* **EXERCISE DESCRIPTION**:
Check the records below for the word "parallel" and state how many lines contain it, replying with the number only.

* **RECORDS SUPPLIED**:

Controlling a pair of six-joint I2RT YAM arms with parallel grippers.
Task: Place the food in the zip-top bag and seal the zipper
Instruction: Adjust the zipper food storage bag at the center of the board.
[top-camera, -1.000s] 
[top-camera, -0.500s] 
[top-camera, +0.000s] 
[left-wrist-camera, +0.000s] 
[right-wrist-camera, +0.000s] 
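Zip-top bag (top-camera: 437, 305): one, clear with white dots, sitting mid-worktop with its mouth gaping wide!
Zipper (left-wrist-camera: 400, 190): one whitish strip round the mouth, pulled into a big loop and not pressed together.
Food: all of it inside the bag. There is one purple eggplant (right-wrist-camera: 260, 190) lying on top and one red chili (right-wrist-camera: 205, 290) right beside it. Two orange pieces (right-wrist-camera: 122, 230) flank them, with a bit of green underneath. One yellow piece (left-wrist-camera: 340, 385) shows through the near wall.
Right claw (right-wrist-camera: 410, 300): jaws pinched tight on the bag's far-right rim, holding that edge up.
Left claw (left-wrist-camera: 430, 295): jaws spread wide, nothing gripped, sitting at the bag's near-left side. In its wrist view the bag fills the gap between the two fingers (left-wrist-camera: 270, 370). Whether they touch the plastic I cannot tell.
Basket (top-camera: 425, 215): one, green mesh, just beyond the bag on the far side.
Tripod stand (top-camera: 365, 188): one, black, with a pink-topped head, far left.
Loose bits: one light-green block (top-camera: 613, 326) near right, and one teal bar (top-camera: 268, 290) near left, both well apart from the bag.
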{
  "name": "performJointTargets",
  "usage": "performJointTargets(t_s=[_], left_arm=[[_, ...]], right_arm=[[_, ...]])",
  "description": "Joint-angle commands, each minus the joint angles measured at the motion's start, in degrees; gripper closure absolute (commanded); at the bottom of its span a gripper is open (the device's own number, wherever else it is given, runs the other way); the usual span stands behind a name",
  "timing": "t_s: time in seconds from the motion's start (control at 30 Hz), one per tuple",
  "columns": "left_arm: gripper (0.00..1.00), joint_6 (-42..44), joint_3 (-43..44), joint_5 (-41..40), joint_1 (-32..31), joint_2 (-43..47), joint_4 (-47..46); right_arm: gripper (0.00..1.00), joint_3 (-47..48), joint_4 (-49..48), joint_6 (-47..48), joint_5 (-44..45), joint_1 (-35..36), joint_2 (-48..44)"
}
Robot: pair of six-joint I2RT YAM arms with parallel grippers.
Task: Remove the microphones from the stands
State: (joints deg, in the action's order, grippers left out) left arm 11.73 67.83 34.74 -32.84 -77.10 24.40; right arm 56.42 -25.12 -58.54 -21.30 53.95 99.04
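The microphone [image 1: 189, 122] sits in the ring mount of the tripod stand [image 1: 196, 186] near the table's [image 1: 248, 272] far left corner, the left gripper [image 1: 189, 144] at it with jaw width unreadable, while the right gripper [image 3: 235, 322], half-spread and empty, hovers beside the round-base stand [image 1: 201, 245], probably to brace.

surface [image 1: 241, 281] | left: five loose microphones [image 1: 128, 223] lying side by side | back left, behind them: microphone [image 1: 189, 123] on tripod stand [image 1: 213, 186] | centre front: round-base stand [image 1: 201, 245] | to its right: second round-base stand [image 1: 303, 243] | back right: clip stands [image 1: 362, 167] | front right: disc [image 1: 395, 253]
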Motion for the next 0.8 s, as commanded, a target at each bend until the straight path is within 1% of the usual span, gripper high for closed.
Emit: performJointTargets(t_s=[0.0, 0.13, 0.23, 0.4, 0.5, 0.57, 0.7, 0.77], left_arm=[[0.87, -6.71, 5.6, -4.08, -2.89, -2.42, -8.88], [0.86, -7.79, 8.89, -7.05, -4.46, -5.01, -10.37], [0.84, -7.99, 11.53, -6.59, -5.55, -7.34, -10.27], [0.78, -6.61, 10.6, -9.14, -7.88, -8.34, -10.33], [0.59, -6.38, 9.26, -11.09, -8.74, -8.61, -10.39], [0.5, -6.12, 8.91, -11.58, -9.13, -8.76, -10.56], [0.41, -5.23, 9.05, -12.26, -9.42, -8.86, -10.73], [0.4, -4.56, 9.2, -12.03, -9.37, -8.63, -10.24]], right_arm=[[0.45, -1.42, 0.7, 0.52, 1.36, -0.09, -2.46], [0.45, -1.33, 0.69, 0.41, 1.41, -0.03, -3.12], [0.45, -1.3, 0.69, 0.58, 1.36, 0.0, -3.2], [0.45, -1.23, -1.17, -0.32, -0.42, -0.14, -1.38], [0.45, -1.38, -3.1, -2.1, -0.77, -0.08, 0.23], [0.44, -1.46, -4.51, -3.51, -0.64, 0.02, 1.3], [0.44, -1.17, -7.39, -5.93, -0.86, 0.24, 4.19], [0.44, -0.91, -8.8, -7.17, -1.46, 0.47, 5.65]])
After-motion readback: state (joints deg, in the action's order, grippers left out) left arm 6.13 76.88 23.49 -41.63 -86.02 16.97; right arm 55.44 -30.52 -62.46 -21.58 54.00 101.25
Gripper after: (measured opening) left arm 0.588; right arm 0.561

* **RESPONSE TO THIS TASK**:
2